Daniel takes hold of my other arm, holding me in front of him. I can’t get out of his grip, and I can’t get away. He’s like a solid wall at my back. Bryn reaches out and strokes me, almost tenderly, if such a word can be applied to that man. His fingers move from my hairline, down my cheek, along my jaw and down my neck. He brings his other hand up and grips the neckline of the knitted top I wore to work, and pulls. The material offers no resistance at all as it rips in two. My heart is leaping out of my chest. I desperately attempt to take deeper breaths, trying to calm my heartbeat. My fear is potent to him, I can feel it.
He caresses the scars that he gave me. He presses into them, stretches them, and I realise he’s examining them. There’s no chance of me stalling him any longer, at least not with words. I can barely get air through my throat, let alone coherent sounds. My brain has completely shuddered to a halt. My ears are on stalks listening for the sound of a key in the door, but beyond that I can’t think at all. I can’t weigh up the options between submitting as much as I can so that he takes his time and possibly, maybe, hurts me less; or fighting and goading him. He’ll kill me more quickly, but it won’t hurt for as long. I just can’t think. I can’t remember what my original objective was. I can’t think beyond the hands that are pulling the cups of my bra down.

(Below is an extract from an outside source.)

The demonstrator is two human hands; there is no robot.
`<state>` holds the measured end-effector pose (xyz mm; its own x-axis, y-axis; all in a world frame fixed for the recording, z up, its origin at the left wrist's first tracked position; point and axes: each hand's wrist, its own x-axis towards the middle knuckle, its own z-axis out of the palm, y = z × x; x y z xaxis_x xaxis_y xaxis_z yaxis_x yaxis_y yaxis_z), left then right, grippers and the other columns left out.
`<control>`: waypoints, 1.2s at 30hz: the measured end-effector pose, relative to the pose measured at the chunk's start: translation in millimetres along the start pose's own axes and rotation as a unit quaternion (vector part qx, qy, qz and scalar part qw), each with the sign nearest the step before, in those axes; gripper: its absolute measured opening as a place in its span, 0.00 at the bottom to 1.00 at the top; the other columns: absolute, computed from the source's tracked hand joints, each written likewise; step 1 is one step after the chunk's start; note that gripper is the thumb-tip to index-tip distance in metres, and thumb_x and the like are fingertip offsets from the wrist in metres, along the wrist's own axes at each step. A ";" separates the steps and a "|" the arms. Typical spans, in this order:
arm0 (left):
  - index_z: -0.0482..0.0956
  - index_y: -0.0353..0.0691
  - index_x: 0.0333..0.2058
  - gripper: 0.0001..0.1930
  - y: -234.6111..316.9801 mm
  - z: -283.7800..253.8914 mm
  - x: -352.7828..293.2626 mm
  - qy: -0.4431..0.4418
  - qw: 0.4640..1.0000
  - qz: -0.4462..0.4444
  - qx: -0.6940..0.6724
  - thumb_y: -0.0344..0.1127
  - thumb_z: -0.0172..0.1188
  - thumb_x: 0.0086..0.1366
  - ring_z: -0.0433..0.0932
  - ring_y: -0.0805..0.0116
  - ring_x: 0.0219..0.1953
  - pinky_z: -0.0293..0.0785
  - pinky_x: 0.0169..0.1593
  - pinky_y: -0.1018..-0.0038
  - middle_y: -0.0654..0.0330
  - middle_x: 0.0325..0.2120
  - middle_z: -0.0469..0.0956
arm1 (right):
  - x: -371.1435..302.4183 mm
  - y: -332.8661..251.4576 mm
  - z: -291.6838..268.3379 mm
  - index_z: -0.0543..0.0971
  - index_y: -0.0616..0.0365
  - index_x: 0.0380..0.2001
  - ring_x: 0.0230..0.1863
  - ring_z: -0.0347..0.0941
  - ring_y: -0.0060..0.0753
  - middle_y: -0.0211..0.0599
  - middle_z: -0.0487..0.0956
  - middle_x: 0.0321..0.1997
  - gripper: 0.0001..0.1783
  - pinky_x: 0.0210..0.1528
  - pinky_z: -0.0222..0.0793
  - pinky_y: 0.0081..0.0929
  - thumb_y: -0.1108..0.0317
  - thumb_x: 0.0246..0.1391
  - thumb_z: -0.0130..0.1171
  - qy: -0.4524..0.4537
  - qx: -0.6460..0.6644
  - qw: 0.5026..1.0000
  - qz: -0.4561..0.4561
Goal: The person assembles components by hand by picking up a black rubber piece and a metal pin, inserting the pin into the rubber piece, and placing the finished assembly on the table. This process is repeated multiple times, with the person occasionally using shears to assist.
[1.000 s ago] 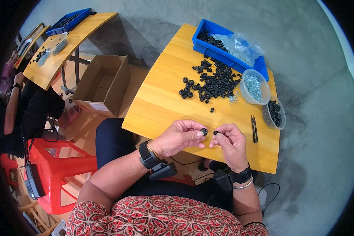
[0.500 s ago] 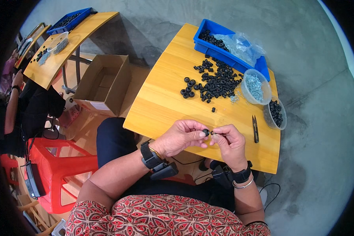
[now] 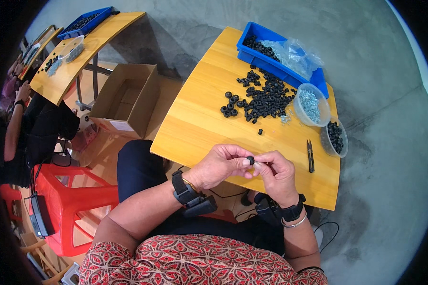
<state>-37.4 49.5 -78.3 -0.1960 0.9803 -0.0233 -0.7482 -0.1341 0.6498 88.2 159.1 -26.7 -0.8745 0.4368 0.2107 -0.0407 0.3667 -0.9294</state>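
Observation:
Between the fingertips of my left hand (image 3: 223,164) is a small round black rubber piece (image 3: 250,160), held above the table's near edge. My right hand (image 3: 274,172) meets it from the right, thumb and forefinger pinched close against the black piece. Whatever those right fingertips grip is hidden now. Farther off on the yellow wooden table (image 3: 195,104) lies a heap of small black rubber parts (image 3: 271,97), with several rounder black pieces (image 3: 229,105) grouped at its left. A pair of black thread snips (image 3: 310,156) lies to the right of my hands.
A blue tray (image 3: 280,69) with black parts and a clear plastic bag (image 3: 297,57) stands at the back. Clear tubs hold small shiny pieces (image 3: 310,105) and black parts (image 3: 335,137). Leftward are a cardboard box (image 3: 123,97), a red stool (image 3: 71,199) and another person's arm (image 3: 13,128).
My right fingertips have moved left against the black rubber piece, closing the gap between my hands. A small dark bit seen earlier at those fingertips is now hidden.

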 end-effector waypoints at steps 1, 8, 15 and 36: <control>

Bryn’s smile is pure evil, before he leans down and bites my breast, over the nipple, hard enough to break the skin. I shout out, a strangled sound. I thrash, trying to get away, but he’s gripped my hips and Daniel still has hold of my arms and is an immovable block behind me. When he straightens up, his smile is smeared with my blood. I can feel him begin to pull my skirt up. In an attempt to be anywhere than in this room I have to turn my face away. I can’t watch him whilst he does this to me.

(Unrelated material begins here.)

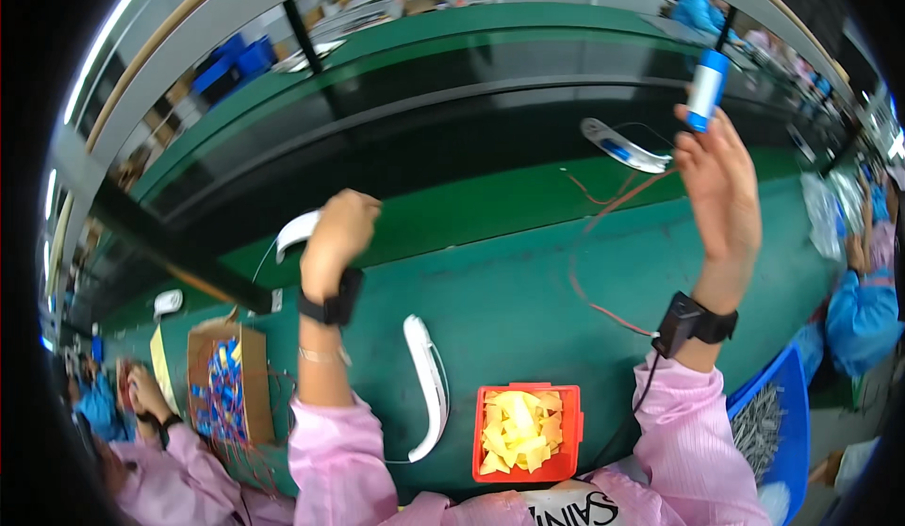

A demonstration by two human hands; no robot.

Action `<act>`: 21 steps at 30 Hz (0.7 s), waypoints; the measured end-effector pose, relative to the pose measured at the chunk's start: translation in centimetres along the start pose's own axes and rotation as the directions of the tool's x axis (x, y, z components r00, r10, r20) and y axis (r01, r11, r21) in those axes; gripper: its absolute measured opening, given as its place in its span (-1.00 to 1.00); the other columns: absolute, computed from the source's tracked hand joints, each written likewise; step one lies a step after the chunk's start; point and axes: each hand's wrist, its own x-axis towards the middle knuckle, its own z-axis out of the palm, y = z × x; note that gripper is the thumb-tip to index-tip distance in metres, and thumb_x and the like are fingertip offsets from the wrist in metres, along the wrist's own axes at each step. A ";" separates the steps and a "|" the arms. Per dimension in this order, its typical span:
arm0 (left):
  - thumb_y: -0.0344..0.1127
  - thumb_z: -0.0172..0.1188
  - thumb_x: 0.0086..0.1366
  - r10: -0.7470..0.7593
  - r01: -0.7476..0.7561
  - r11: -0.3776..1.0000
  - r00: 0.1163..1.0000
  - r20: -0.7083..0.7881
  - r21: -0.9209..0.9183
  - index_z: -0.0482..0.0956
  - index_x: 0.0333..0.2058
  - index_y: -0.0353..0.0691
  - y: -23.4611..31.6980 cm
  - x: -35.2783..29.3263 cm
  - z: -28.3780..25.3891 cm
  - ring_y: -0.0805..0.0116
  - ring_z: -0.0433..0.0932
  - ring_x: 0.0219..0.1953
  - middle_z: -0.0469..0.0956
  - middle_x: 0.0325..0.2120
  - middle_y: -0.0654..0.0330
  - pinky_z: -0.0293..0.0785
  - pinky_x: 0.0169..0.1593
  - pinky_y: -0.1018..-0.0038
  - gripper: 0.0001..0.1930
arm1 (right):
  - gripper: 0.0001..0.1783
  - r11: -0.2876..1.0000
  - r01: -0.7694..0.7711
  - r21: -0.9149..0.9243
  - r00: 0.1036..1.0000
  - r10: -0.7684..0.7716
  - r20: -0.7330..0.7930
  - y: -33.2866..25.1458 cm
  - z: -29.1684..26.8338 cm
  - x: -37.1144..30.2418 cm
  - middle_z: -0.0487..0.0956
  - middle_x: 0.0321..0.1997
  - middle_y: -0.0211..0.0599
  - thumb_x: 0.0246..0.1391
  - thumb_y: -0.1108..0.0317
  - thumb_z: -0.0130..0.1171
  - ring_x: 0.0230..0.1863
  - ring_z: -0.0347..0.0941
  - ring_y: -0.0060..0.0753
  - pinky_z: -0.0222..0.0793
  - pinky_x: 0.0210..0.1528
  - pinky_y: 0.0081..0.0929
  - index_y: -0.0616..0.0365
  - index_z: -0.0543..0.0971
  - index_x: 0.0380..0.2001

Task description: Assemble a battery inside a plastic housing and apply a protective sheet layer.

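My right hand [721, 182] is raised at the right over the far side of the green bench, its fingers pinching a blue cylindrical battery [707, 90] with a white label. A red wire [577, 276] trails near that hand; where it is joined I cannot tell. My left hand [344, 229] is closed at the bench's far side, its fingertips partly hidden. Beside it shows a white curved plastic shell [295, 236], partly behind the hand. Another white curved shell [426, 389] with a thin wire lies between my forearms. A further shell with a blue part [622, 145] rests on the dark belt.
A red box [572, 436] of yellow pieces stands near me. At left is a cardboard box [256, 385] of blue parts and wires; at right, a blue bin [797, 432] of small grey pieces. A dark post [179, 253] rises at left. Co-workers sit on both sides.
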 end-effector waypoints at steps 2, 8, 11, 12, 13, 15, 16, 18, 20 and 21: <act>-0.33 0.17 0.17 -0.147 0.137 0.942 0.989 0.009 0.306 0.55 0.01 -0.28 -7.6 1.8 -1.0 -0.08 0.50 0.02 0.46 0.05 -0.15 0.44 0.10 0.24 -0.60 | -0.55 0.999 0.022 0.043 1.000 -0.022 0.016 -0.8 0.3 -0.1 0.51 0.05 0.07 0.26 0.39 0.06 -0.14 0.56 -0.39 0.49 -0.07 -0.48 0.37 0.31 0.15; -0.10 0.13 0.27 0.000 -0.010 0.999 0.981 0.195 0.048 0.45 0.08 -0.40 -13.3 6.1 0.0 -0.05 0.48 0.09 0.49 0.03 -0.16 0.35 0.18 0.29 -0.47 | -0.57 0.998 0.049 -0.048 0.996 -0.052 -0.066 -1.0 -1.2 -0.4 0.55 -0.10 0.08 0.18 0.39 0.16 -0.21 0.60 -0.14 0.54 -0.09 -0.27 0.34 0.35 0.07; -0.24 0.21 -0.05 0.318 -0.289 0.940 0.934 0.162 -0.181 0.48 0.03 -0.45 -17.9 6.3 1.1 -0.07 0.52 0.02 0.53 -0.05 -0.23 0.39 0.14 0.24 -0.38 | -0.48 0.998 -0.056 0.026 0.997 0.057 -0.055 -0.1 -0.1 0.0 0.55 -0.19 -0.06 0.14 0.36 0.24 -0.27 0.59 -0.21 0.57 -0.18 -0.32 0.38 0.33 0.09; -0.26 0.22 -0.09 0.281 -0.258 0.957 0.939 0.198 -0.135 0.49 0.01 -0.46 -19.8 7.2 1.5 -0.08 0.52 0.02 0.54 -0.07 -0.23 0.39 0.14 0.26 -0.37 | -0.55 0.997 -0.071 -0.029 0.997 0.070 -0.038 -0.9 0.8 -0.1 0.55 -0.14 -0.12 0.18 0.37 0.18 -0.24 0.58 -0.29 0.53 -0.13 -0.35 0.31 0.36 0.08; -0.29 0.22 -0.11 0.131 -0.101 0.988 0.946 0.297 -0.113 0.49 0.01 -0.45 -23.7 8.2 2.1 -0.06 0.50 0.04 0.52 -0.04 -0.23 0.37 0.15 0.27 -0.37 | -0.54 0.997 -0.071 0.024 0.997 0.071 0.005 -0.1 1.5 0.4 0.54 -0.14 -0.16 0.18 0.36 0.18 -0.23 0.57 -0.33 0.53 -0.13 -0.38 0.31 0.35 0.09; -0.22 0.23 0.05 0.027 -0.040 0.998 0.962 0.272 0.044 0.45 0.03 -0.47 -19.9 9.6 3.1 -0.03 0.53 -0.01 0.55 -0.08 -0.16 0.39 0.12 0.28 -0.41 | -0.53 0.996 -0.073 0.055 0.997 0.072 0.028 -0.1 0.5 0.5 0.51 -0.12 -0.22 0.18 0.34 0.19 -0.20 0.55 -0.39 0.52 -0.12 -0.42 0.30 0.35 0.10; -0.21 0.22 0.07 0.030 -0.039 0.998 0.978 0.204 0.039 0.46 0.02 -0.48 -19.5 10.1 3.2 -0.02 0.54 -0.03 0.56 -0.09 -0.14 0.40 0.10 0.28 -0.43 | -0.52 0.995 -0.078 0.069 0.996 0.075 0.047 -0.2 0.9 0.2 0.49 -0.11 -0.23 0.18 0.32 0.20 -0.19 0.55 -0.41 0.52 -0.12 -0.44 0.30 0.35 0.10; -0.19 0.20 0.11 0.062 -0.062 0.998 0.996 0.068 -0.005 0.46 -0.01 -0.49 -17.9 11.3 3.4 0.01 0.55 -0.07 0.57 -0.13 -0.11 0.41 0.07 0.28 -0.46 | -0.51 0.996 -0.091 0.019 0.996 0.091 0.023 -0.8 0.7 -0.3 0.49 -0.12 -0.25 0.19 0.32 0.19 -0.20 0.54 -0.44 0.51 -0.11 -0.47 0.30 0.35 0.11; -0.17 0.19 0.15 0.104 -0.120 0.985 0.986 -0.134 -0.120 0.47 -0.03 -0.50 -16.9 12.6 3.9 0.03 0.55 -0.10 0.59 -0.16 -0.08 0.43 0.03 0.27 -0.48 | -0.51 0.994 -0.108 -0.006 0.994 0.108 0.012 -0.9 0.7 -0.4 0.48 -0.13 -0.26 0.19 0.32 0.19 -0.20 0.54 -0.45 0.51 -0.10 -0.48 0.31 0.34 0.11; -0.16 0.18 0.17 0.120 -0.170 0.967 0.961 -0.248 -0.190 0.47 -0.05 -0.51 -16.8 13.1 4.0 0.04 0.56 -0.12 0.59 -0.18 -0.06 0.44 0.01 0.27 -0.49 | -0.50 0.994 -0.110 -0.005 0.994 0.110 0.015 -0.9 0.8 -0.3 0.48 -0.13 -0.25 0.19 0.32 0.19 -0.21 0.54 -0.45 0.51 -0.11 -0.49 0.33 0.34 0.11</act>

I’m aiming to pick a blank spot on the wall to focus on, and that’s when I see Callum standing just inside the door. I didn’t hear him come in. I feel Daniel stiffen and I know that he’s only just seen Callum too. The sound of my cry must have masked his entrance. Bryn notices that Daniel is paying attention to something else. He looks momentarily confused, and then he turns to see what Daniel is looking at. As he does, he reveals me to Callum. When Callum sees me, sees the blood, his expression is the very essence of rage.
Chapter Twenty Eight
At first I didnae understand what I was seein’, why I’m seein’ these men in our home. Daniel sees me first, he obviously wasnae expectin’ tae. Then Bryn moves and I see why they were no’ expectin’ tae see me. They obviously doona know that I’m livin’ here now, or they’d have picked a different time tae hurt ma mate.
As ma mind makes sense o’ the scene in front o’ me, I realise Becca’s bleedin’. Then I see the blood on Bryn’s mouth and I know what he’s done, what he was plannin’ tae do. I see red, almost literally a haze covers ma vision. I can feel ma wolf risin’. I bare ma teeth and snarl, it’s the only warnin’ that they’re goin’ tae get. I start forward, my wrath is like a fire in ma veins, and then everythin’ goes black.